Aux Francofolies de La Rochelle, une touchante création autour de Renaud portée par des 20-30 ans

Ouest-France

AccueilFestivalsLes Francofolies

Ille-et-Vilaine

Michel TROADEC
Publié le

Des chansons tendres, des chansons émouvantes… Renaud en a beaucoup chanté. En cloque (1983), où il porte son regard d’homme sur sa compagne enceinte, en fait partie. Au grand théâtre de La Rochelle, jeudi 10 juillet, Victor Solf en a proposé une version bouleversante, d’une voix profonde, un peu grave, le corps chaloupant.

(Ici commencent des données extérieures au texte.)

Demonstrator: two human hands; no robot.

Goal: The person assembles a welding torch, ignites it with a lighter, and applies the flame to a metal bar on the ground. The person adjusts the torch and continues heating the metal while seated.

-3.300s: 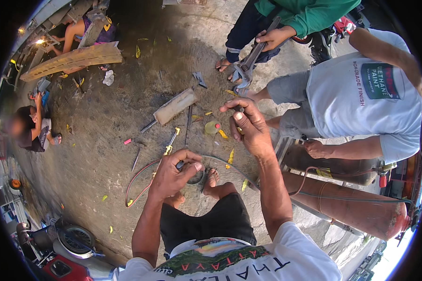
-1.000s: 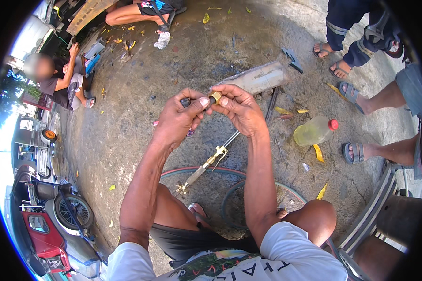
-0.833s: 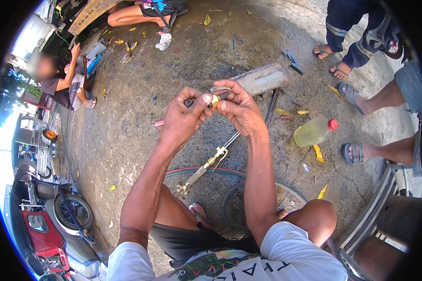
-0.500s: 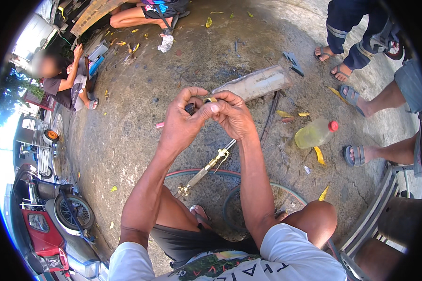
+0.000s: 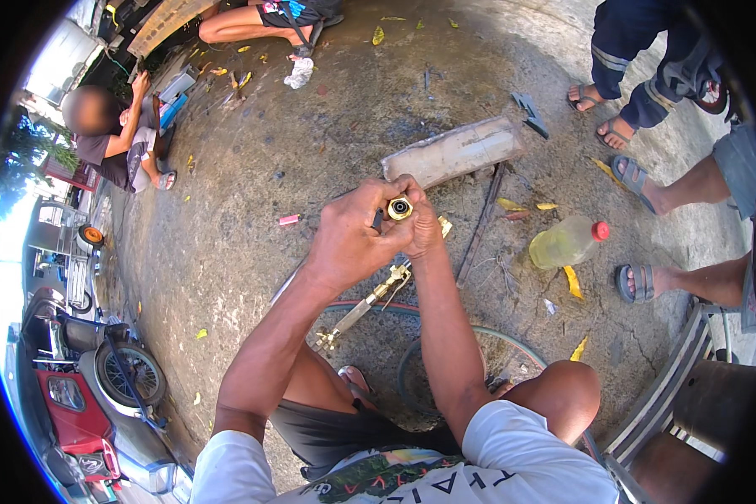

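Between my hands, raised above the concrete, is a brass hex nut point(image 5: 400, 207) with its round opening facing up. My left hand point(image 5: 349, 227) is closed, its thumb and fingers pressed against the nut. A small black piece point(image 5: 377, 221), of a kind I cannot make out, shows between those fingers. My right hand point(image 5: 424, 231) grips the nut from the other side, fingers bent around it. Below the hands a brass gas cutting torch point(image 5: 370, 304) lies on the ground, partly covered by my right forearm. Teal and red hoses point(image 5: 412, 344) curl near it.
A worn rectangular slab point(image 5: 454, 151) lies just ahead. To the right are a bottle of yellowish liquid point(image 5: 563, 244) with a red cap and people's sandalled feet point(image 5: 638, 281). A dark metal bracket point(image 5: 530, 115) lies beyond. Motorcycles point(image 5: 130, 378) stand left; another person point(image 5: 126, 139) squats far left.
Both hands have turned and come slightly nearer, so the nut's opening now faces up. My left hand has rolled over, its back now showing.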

L’ancien chanteur du groupe rennais Her, qui vit aujourd’hui dans le Finistère, à Landerneau, est un jeune papa. Est-ce sa paternité qui lui a inspiré la magie insufflée au titre ? On vous conseille, au passage, l’écoute de son excellent deuxième album, Tout peut durer, sorti en début d’année.

L’éternel Mistral gagnant

Juste avant, Victor Solf et Élia, en duo, avaient offert une brillante version de l’un des grands tubes de Renaud, Manhattan Kaboul. Élia n’est pas, non plus, connue du grand public. Tout comme Victor Solf, ses interprétations ont épaté. Cette Parisienne de 28 ans, d’origine tunisienne et russe par ses parents, navigue entre chanson et hip-hop. Pour ce concert autour de Renaud, elle a chanté, avec caractère et brio, deux grands titres, la saisissante P’tite conne et l’éternel Mistral gagnant.

Renaud a déjà fait l’objet de multiples hommages. Sur le papier, cette création des Francofolies de La Rochelle, intitulée « 50 ans de chansons rebelles et poétiques », autour d’artistes en majorité peu connus, plutôt en début de carrière, laissait un peu dubitatif, malgré la présence de Renaud dans la salle et donc sa validation. Que pouvaient-ils apporter de plus sinon le plaisir de réentendre, toujours et encore, les chefs-d’œuvre du chanteur ?

Eh bien, de l’émotion ! La majorité des artistes invités ont su porter les habits originels des chansons tout en y glissant leurs couleurs personnelles. Ils étaient coachés par deux musiciens qui portent, par leur père, l’héritage de Renaud, Pablo et Vincent Lanty, fils d’Alain Lanty, pianiste historique du chanteur. Pablo Lanty a accompagné Renaud sur une partie de sa dernière tournée, terminée en décembre. Vincent, lui, vit depuis sept ans une carrière de musicien-compositeur aux États-Unis.

Une chanson choisie

« Ce sont les Francofolies qui ont choisi les artistes et la scénographie, souligne Pablo Lanty. Renaud et son équipe nous ont demandé d’assurer la direction musicale de la création. On s’est occupé de tout ce qui allait se passer musicalement et du choix des musiciens. »

Sur scène donc, Pablo derrière un piano à queue, mais aussi à la guitare et à la basse. Vincent, à l’autre bout de la scène, est aux claviers et aux guitares. Au milieu, un guitariste, un batteur et une accordéoniste.

« On a écouté ce que chacun des artistes faisait, pour ne pas les amener aux antipodes de leurs univers, reprend Vincent Lanty. Chercher un juste milieu, en respectant l’œuvre originale, les mélodies… C’est un bel exercice. » Pablo précise : « Le choix du répertoire s’est fait à plusieurs lors de conversations entre les Francofolies, Renaud et son management. De leur côté, les artistes ont choisi leur chanson. Et on leur en a suggéré une ou deux autres. »

La tendresse domine

La tendresse domine le répertoire de ce soir-là. Emma Peters est joliment dans ce registre avec It is not because you are et ManuMarie-Flore reprend Morgane de toi, alors que le chant de Mentissa touche toujours autant dans La teigne et Les mots (2016), unique titre récent d’un répertoire qui fleure bon les années 1980.

Le rappeur Youssef Swatt’s, 27 ans, séduit en amenant Chanson pour Pierrot et la puissante Deuxième génération dans son univers urbain. Une preuve supplémentaire du côté transgénérationnel et « transmusical »… des chansons de Renaud.

Les frères Lanty ont habilement laissé le final au chanteur Voyou pour la partie la plus rebelle, La médaille et l’inoxydable Hexagone qui fait se lever la salle comble – autour d’un millier de spectateurs. Tous les interprètes de la soirée se rejoignent avec Dans mon HLM. Avant que Renaud n’entre sur scène pour un dernier titre, La ballade nord-irlandaise qu’il interprète en compagnie de ses jeunes camarades, avec une voix presque retrouvée…

Tous les doutes sont tombés. Une génération supplémentaire d’artistes (20-30 ans) s’est emparée avec gourmandise et naturel des chansons de Renaud. Une très belle soirée.